Le multiculturalisme canadien au prisme de la statistique officielle. Ou comment le bureau statistique traduit la diversité et le subjectif
Présenté par : Jean-Pierre Beaud (CIRST (UQAM)) ; Discutante : Morgane Labbé (ESOPP (EHESS))
Résumé
Il y a cinquante ans, le Canada était le premier pays à adopter une politique officielle sur le multiculturalisme. Comme le déclarait le Premier ministre de l’époque, Pierre Elliott Trudeau, « Bien qu’il y ait deux langues officielles [au Canada], il n’y a aucune culture officielle ». La Charte canadienne des droits et libertés, adoptée en 1982 (et qui constitue la première partie de la Loi constitutionnelle), pose que« Toute interprétation de la présente charte doit concorder avec l’objectif de promouvoir le maintien et la valorisation du patrimoine multiculturel des Canadiens ». La politique sur le multiculturalisme est allée en se complexifiant; la loi sur l’équité en matière d’emploi de 1995 implique ainsi que des données soient collectées, par l’entremise du recensement, sur les minorités visibles, conduisant à l’élaboration d’une classification mêlant sciemment des critères géographiques, raciaux, ethniques ou autres. Statistique Canada, qui prend le relai du Bureau fédéral de la statistique il y a également cinquante ans, est appelé en tant que bureau officiel de statistique à collecter des données d’ordre démographique sur la diversité de la population canadienne. Les Canadiens, produits et acteurs de ces politiques multiculturelles, seront donc régulièrement sollicités, au travers des enquêtes statistiques, pour que le portrait de la « mosaïque canadienne » soit le plus précis et respectueux possible. Avec le temps, la diversité de la population du pays s’est à la fois objectivement accrue, du fait des flux migratoires, mais aussi subjectivement modifiée, du fait de nouvelles modalités d’identification (et surtout d’une plus grande possibilité d’auto-identification). La conférence portera sur ce processus complexe de traduction statistique des politiques et pratiques multiculturelles au Canada de 1971 à aujourd’hui. Nous tenterons d’ignorer ni l’effet en retour des pratiques statistiques, ni les résistances (au Québec principalement) à l’endroit du multiculturalisme.
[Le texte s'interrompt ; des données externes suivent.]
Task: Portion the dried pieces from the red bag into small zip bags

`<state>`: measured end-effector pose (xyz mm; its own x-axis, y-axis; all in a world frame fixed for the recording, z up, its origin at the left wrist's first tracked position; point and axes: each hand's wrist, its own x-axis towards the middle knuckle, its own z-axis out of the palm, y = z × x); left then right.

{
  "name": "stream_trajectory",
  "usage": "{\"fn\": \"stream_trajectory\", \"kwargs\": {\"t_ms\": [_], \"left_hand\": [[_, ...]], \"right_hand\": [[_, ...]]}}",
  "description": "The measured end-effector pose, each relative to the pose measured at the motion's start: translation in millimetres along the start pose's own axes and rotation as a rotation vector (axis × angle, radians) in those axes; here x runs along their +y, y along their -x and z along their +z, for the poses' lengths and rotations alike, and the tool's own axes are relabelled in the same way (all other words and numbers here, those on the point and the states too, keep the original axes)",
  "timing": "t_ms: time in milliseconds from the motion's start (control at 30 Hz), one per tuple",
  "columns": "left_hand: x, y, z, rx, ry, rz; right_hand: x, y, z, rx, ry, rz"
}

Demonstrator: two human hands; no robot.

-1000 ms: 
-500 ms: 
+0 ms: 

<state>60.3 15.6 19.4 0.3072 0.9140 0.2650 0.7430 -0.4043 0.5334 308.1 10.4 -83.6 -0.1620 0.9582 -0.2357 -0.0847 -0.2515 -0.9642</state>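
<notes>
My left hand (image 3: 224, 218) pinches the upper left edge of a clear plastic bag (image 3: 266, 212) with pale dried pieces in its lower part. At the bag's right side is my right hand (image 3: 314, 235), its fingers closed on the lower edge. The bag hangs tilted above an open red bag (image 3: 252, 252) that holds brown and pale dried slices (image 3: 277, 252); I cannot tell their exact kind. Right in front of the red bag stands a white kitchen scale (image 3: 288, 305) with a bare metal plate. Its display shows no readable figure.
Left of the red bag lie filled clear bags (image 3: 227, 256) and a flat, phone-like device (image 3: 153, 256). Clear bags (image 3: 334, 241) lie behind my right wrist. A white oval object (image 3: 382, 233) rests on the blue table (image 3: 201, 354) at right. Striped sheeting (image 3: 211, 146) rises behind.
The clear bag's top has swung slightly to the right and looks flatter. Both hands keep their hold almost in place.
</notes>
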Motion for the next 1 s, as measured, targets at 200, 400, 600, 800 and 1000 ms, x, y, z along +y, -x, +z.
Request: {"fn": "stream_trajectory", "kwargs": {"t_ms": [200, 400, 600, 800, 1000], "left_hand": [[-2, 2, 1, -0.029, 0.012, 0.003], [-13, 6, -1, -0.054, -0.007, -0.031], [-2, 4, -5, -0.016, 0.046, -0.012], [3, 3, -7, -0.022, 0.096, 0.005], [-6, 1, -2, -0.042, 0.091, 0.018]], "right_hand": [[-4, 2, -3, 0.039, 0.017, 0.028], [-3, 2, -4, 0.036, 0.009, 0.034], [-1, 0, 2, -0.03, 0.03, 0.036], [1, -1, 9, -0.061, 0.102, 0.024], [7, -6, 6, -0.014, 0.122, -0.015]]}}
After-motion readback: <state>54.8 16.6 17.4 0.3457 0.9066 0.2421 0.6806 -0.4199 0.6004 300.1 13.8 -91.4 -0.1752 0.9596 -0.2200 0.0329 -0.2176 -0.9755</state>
Biographie de Jean-Pierre Beaud
Jean-Pierre Beaud (Ph. D. science politique, Université Laval, Québec) est professeur au Département de science politique et chercheur au Centre interuniversitaire de recherche sur la science et la technologie (Université du Québec à Montréal). Ses travaux portent sur la sociohistoire de la statistique au Canada. Il a publié dans de nombreuses revues et est l’auteur avec J-G Prévost de Statistics, Public Debate and the State, 1800-1945 : A Social, Political and Intellectual History of Numbers, Routledge, 2016. La révolution des nombres. Recensement et statistique au Canada (1666-2021) est en cours de rédaction. Il a également occupé de nombreuses fonctions administratives au sein de son institution, en particulier à titre de Doyen de la Faculté de science politique et de droit.